- [Task to carry out]:
Your reply must contain the lines from the one with "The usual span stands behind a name" through the last line of the material, exact and complete, with no pictures and no other text.

- [Collected data]:
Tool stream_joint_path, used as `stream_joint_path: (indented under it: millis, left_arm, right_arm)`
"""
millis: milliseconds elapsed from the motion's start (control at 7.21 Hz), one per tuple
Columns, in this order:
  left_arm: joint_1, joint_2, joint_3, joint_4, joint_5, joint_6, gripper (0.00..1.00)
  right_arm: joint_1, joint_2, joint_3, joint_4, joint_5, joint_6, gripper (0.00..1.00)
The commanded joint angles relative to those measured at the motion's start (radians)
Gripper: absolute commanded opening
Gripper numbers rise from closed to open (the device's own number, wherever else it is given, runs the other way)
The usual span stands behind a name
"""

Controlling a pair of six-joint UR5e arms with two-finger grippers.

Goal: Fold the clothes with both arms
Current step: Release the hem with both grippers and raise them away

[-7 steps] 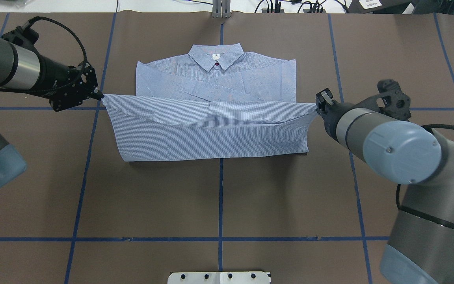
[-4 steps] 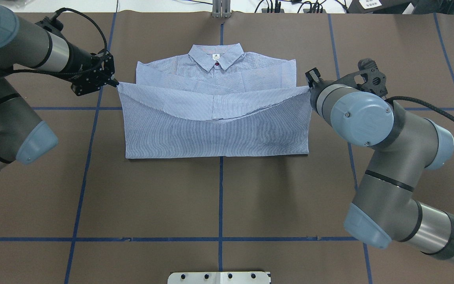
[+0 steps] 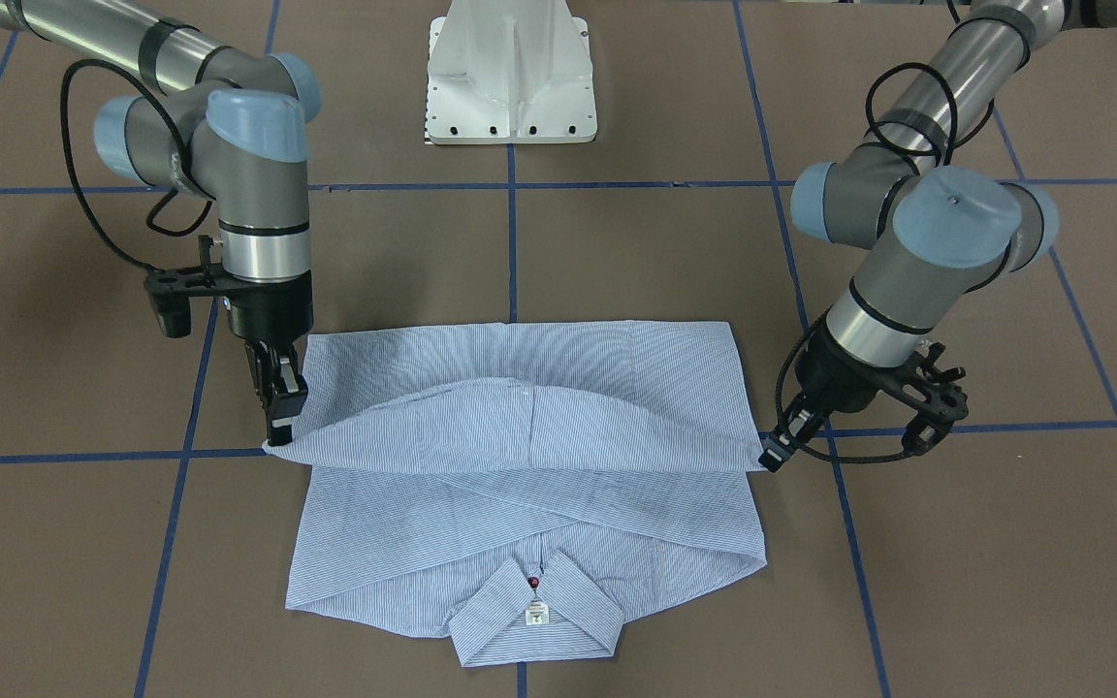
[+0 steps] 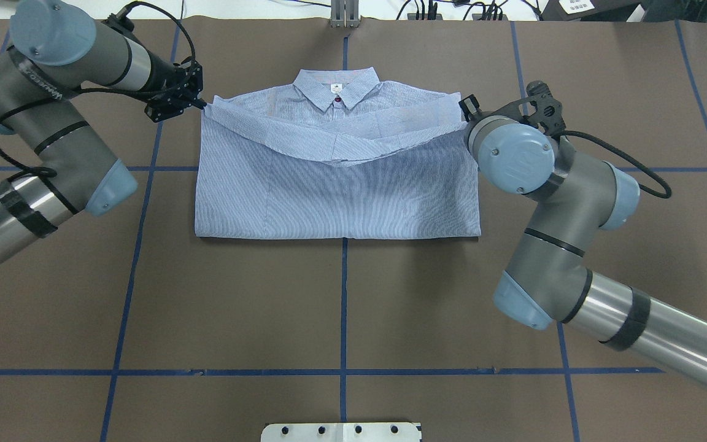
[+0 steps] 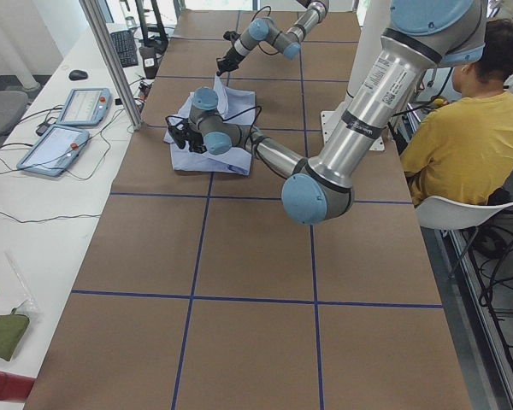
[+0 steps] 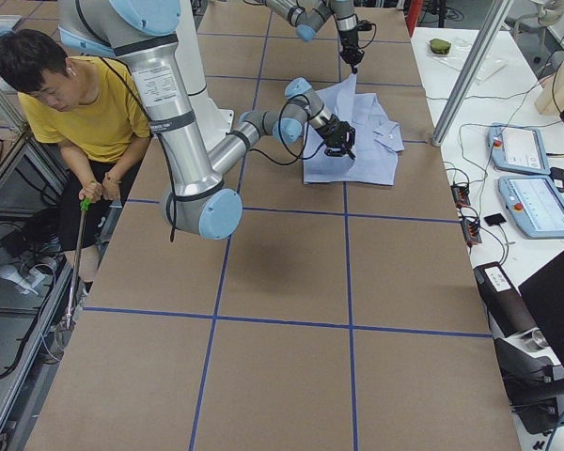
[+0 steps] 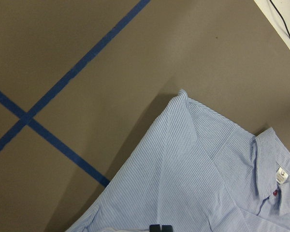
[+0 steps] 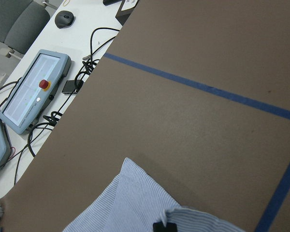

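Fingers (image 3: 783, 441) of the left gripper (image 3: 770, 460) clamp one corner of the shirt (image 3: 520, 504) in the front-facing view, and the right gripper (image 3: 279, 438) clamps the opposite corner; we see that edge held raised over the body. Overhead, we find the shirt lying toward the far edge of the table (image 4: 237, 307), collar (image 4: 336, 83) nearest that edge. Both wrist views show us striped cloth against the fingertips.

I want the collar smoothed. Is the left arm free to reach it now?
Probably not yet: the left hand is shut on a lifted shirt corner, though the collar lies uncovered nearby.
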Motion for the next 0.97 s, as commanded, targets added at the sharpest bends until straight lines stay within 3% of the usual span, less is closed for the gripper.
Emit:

- [Answer area]:
The usual span stands behind a name
"""

Controlling a pair of six-joint UR5e arms with two-finger grippers.

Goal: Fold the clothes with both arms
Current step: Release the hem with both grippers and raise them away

[-7 steps] 
[-4 steps] 
[+0 steps] 
[+0 steps] 
[+0 steps] 
[+0 steps] 
[+0 steps] 
[+0 steps] 

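Fingers (image 3: 783, 441) of the left gripper (image 3: 770, 460) clamp one corner of the shirt (image 3: 520, 504) in the front-facing view, and the right gripper (image 3: 279, 438) clamps the opposite corner; we see that edge held raised over the body. Overhead, we find the shirt lying toward the far edge of the table (image 4: 237, 307), collar (image 4: 336, 83) nearest that edge. Both wrist views show us striped cloth against the fingertips.

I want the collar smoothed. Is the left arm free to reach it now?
Probably not yet: the left hand is shut on a lifted shirt corner, though the collar lies uncovered nearby.
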Motion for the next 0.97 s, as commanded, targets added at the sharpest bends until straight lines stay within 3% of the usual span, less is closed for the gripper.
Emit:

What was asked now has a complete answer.